TASK INSTRUCTIONS
In how many lines of the records below does the word "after" appear? Reply with the number only.

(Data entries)
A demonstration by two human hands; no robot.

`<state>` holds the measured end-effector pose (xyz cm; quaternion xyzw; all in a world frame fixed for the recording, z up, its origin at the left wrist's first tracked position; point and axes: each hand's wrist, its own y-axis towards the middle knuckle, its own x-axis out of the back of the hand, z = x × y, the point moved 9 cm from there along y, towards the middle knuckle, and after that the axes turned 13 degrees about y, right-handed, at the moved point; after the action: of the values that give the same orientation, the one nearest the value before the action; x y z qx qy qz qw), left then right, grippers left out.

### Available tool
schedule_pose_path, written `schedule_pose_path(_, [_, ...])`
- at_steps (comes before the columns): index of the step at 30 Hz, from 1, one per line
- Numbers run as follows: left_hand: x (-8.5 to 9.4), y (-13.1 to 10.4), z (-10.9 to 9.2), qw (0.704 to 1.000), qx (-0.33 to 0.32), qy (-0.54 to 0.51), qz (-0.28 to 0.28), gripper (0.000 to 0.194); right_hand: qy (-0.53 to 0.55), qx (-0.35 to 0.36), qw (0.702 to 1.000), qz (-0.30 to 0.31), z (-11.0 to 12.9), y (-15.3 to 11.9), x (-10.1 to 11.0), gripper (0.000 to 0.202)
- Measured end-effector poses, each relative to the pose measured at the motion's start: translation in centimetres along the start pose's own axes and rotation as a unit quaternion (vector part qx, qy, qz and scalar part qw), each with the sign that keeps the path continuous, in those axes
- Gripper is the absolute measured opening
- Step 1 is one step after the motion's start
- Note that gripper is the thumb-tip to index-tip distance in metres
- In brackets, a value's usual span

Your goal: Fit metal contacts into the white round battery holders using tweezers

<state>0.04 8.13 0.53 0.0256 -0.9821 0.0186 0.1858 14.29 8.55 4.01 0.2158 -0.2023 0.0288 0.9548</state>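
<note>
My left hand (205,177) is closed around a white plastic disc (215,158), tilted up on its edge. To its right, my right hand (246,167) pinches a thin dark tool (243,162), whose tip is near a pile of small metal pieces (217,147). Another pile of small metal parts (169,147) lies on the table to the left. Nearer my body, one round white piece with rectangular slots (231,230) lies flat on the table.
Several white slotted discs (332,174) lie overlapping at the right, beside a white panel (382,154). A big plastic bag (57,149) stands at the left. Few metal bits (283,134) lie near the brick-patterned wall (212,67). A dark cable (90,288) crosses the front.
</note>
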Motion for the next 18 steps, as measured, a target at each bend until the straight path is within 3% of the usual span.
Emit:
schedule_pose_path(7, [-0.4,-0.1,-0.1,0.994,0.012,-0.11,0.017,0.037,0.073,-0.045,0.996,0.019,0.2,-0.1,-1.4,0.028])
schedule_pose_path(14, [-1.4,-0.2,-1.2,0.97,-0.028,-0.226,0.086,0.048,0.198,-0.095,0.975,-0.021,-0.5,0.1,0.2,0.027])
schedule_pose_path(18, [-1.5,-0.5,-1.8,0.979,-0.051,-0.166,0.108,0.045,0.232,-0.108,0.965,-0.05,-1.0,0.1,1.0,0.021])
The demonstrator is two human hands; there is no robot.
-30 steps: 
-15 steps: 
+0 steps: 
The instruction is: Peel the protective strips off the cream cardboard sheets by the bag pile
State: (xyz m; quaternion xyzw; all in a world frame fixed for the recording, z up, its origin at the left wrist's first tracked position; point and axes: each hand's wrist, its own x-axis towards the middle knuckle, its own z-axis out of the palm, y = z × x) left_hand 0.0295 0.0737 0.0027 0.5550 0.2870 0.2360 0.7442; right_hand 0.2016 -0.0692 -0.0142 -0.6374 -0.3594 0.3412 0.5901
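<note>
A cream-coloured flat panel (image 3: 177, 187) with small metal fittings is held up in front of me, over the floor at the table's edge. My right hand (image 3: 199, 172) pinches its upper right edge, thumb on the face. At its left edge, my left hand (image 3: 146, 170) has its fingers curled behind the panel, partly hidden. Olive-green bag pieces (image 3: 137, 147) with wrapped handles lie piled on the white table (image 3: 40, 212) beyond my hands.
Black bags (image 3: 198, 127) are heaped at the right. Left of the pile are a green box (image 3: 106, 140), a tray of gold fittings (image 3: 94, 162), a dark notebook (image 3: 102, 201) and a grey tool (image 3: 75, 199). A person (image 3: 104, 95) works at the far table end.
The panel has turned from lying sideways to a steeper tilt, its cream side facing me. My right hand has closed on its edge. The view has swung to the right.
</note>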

TASK OUTPUT
2